**WORK INSTRUCTIONS**
An exact copy of all the data below is needed, without its pictures.

**DATA SEGMENT**
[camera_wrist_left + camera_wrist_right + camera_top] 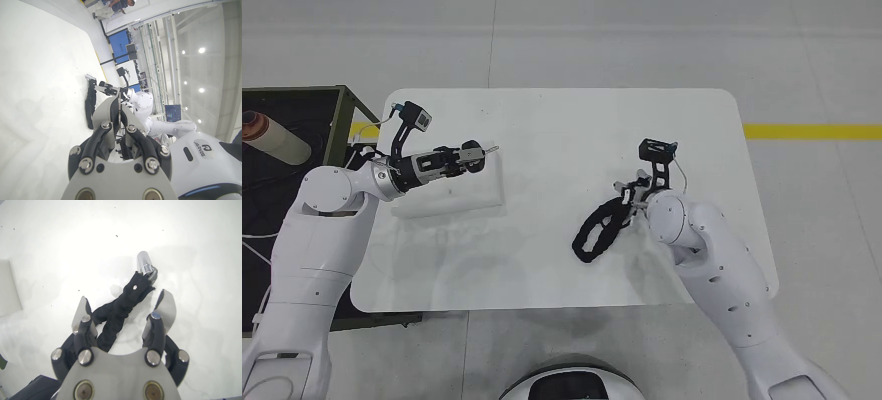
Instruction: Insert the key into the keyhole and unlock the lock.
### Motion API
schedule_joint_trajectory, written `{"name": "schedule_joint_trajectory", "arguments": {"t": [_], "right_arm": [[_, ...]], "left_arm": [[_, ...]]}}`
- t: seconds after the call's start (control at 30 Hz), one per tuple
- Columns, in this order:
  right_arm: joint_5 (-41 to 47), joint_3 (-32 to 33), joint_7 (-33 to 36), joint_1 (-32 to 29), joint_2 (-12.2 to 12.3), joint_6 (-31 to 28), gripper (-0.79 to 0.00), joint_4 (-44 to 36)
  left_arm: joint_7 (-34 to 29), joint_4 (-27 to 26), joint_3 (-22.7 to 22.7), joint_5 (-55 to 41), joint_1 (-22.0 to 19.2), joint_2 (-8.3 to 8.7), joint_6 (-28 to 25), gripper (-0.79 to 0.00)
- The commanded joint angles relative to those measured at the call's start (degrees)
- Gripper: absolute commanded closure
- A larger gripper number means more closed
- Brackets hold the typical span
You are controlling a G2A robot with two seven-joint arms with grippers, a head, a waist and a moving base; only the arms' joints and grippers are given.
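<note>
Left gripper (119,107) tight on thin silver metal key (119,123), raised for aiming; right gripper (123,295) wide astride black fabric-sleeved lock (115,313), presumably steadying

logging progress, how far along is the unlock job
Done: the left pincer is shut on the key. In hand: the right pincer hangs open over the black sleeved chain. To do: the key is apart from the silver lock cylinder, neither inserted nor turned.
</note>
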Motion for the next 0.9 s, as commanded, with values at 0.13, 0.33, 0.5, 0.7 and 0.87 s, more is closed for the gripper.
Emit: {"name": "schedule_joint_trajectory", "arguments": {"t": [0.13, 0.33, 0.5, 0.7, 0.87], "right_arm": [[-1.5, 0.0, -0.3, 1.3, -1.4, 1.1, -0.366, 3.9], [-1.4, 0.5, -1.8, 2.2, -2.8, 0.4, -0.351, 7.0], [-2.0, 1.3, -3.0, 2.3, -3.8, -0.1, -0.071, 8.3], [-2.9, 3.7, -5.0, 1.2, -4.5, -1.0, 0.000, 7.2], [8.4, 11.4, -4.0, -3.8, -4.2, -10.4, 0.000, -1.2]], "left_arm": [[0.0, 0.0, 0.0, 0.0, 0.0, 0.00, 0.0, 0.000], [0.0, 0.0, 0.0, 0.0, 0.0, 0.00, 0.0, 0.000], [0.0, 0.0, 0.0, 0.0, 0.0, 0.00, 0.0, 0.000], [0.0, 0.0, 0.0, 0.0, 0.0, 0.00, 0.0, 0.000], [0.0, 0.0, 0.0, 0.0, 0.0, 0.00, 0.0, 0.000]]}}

**RESULT OF THE TASK**
[camera_wrist_left + camera_wrist_right + camera_top] 
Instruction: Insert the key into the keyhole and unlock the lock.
### Motion API
schedule_joint_trajectory, written `{"name": "schedule_joint_trajectory", "arguments": {"t": [_], "right_arm": [[_, ...]], "left_arm": [[_, ...]]}}`
- t: seconds after the call's start (control at 30 Hz), one per tuple
- Columns, in this order:
  right_arm: joint_5 (-41 to 47), joint_3 (-32 to 33), joint_7 (-33 to 36), joint_1 (-32 to 29), joint_2 (-12.2 to 12.3), joint_6 (-31 to 28), gripper (-0.79 to 0.00), joint_4 (-44 to 36)
  left_arm: joint_7 (-34 to 29), joint_4 (-27 to 26), joint_3 (-22.7 to 22.7), joint_5 (-55 to 41), joint_1 (-22.0 to 19.2), joint_2 (-8.3 to 8.7), joint_6 (-28 to 25), gripper (-0.79 to 0.00)
- The commanded joint angles relative to those measured at the call's start (degrees)
- Gripper: absolute commanded closure
- A larger gripper number means more closed
- Brackets hold the typical span
You are controlling a G2A robot with two seven-joint arms with grippers, a head, a waist and a moving base; only the arms' joints and grippers are given.
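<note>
Left gripper (119,107) tight on thin silver metal key (119,123), raised for aiming; right gripper (123,295) wide astride black fabric-sleeved lock (115,313), presumably steadying

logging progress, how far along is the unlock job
Done: the left pincer is shut on the key. In hand: the right pincer hangs open over the black sleeved chain. To do: the key is apart from the silver lock cylinder, neither inserted nor turned.
</note>
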Motion for the next 0.9 s, as commanded, with values at 0.13, 0.33, 0.5, 0.7 and 0.87 s, more is closed for the gripper.
Emit: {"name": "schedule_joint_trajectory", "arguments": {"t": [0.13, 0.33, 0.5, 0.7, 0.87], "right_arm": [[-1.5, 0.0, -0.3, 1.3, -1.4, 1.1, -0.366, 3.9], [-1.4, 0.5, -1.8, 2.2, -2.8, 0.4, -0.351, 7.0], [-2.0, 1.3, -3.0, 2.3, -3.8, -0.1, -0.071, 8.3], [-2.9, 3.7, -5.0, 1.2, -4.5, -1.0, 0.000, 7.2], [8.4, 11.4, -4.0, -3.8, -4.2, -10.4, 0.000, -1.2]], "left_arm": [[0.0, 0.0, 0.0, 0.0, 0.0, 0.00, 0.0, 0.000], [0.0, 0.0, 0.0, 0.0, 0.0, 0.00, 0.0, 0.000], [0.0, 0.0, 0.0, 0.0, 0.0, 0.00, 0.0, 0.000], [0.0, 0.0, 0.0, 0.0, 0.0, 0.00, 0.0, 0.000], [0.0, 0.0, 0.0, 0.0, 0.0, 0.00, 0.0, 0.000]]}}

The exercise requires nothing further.